This project presents a deep learning system for automated grammatical error correction (GEC) in English and Greek texts, developed using the pretrained T5 (Text-to-Text Transfer Transformer) and mT5 (multilingual Text-to-Text Transfer Transformer) models. It investigates the use of fine-tuning techniques on pre-trained language models to produce context-aware grammatical corrections for written language (spelling, punctuation, and grammatical errors).

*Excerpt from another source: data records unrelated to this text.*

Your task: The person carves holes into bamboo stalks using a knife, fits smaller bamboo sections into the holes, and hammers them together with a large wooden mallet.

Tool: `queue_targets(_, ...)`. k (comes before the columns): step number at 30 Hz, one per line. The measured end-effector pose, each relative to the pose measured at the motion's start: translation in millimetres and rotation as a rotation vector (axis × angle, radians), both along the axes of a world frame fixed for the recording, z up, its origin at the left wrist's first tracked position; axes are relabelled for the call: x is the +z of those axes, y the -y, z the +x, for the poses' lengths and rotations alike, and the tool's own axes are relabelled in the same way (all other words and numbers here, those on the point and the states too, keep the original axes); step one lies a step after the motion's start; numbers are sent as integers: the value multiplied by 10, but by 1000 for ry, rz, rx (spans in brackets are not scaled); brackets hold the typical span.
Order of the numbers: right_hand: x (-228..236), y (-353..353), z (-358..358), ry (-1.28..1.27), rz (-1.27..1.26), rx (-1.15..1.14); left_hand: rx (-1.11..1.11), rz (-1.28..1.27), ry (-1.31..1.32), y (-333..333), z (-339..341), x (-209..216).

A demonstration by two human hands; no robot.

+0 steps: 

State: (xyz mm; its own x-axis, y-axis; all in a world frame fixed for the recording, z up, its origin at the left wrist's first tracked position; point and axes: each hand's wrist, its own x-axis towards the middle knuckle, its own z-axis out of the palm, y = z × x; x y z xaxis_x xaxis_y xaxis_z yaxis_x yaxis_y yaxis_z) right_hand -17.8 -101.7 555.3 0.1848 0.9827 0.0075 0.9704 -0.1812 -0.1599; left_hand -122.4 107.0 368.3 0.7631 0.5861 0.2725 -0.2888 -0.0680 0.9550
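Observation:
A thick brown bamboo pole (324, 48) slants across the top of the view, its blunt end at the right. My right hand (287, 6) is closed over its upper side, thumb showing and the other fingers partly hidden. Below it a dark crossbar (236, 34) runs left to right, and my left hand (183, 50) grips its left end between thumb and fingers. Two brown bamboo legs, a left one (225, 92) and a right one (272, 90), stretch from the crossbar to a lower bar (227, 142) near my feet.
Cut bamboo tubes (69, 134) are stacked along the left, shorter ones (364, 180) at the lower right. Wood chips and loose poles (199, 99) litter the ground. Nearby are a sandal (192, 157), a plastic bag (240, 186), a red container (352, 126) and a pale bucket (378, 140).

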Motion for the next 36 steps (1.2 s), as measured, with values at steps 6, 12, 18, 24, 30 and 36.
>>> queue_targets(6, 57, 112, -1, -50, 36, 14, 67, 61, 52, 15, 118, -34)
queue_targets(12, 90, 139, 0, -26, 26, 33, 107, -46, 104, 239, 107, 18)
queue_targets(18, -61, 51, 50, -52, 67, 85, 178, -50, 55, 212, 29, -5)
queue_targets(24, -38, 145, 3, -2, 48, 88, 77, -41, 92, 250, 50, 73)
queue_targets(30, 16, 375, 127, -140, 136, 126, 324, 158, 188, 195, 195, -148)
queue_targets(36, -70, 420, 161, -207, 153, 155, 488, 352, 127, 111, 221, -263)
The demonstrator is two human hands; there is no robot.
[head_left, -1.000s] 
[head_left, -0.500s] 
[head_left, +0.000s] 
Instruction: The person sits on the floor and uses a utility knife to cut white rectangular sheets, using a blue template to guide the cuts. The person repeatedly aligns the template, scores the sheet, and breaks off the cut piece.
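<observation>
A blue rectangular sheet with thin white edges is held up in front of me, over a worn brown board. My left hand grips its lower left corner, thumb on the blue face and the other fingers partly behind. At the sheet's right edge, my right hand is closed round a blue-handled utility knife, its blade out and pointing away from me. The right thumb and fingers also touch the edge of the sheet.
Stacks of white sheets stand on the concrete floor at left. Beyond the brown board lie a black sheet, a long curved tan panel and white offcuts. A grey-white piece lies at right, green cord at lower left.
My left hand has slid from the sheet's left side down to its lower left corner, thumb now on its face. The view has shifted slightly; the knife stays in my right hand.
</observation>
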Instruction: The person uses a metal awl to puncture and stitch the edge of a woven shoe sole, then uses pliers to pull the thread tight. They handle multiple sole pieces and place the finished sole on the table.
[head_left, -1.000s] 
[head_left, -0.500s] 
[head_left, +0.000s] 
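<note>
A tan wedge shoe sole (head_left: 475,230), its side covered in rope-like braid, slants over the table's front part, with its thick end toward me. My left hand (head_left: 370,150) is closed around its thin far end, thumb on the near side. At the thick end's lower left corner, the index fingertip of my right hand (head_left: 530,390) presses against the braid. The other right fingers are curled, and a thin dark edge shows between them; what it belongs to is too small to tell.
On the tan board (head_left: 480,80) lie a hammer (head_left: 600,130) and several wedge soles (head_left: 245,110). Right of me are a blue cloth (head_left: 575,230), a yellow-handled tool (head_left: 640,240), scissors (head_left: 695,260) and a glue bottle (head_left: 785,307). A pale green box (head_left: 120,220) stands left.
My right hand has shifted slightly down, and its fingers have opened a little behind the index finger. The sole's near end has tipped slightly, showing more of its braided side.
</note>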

Error correction of texts using natural language embedding techniques
📍 University of Patras – Department of Computer Engineering and Informatics
🎓 Dionysios Kapelles, 2024
This work has been submitted for presentation at COLING 2025 (International Conference on Computational Linguistics):
Title: Finetuning LLMs for Grammatical Error Correction in English and Greek Texts
Authors: Dionysios Kapelles
Grammatical Error Correction (GEC) involves the automatic correction of various types of grammatical errors, including spelling, punctuation and grammar. In order to convert an incorrect sentence to the correct version, a GEC system usually requires the input of the sentence itself. There are many approaches to grammatical error correction, ranging from rule-based models to neural machine translation. This thesis delves into the field of natural language processing by exploring the detailed setup of the T5-based Text-to-Text Transfer Transformer (T5) model for the specific task of grammatical correction. Accurate grammatical correction is paramount for effective communication, especially for non native speakers of a language. This research aims to harness the power of the productive capabilities of the T5 model and transfer learning to develop an efficient and flexible system for automated grammatical correction in written text. It involves the detail of a pre trained T5 model on a custom dataset containing sentences with varying degrees of grammatical errors. Data preprocessing involves encoding the sentences in the T5 format, allowing it to generate corrected sentences for input with grammatical errors. The results show the effectiveness of the improved T5 model in grammatical correction. The model achieves competitive performance on benchmarking metrics, outperforming existing methods in terms of accuracy and contextual understanding. The findings highlight the importance of using pre-trained models and detail techniques to develop sophisticated grammar correction systems. In conclusion, this study highlights the ability of an improved T5 model in addressing the challenges of grammar correction. The insights gained pave the way for future research to improve architectural models and expand the scope of automated language correction applications.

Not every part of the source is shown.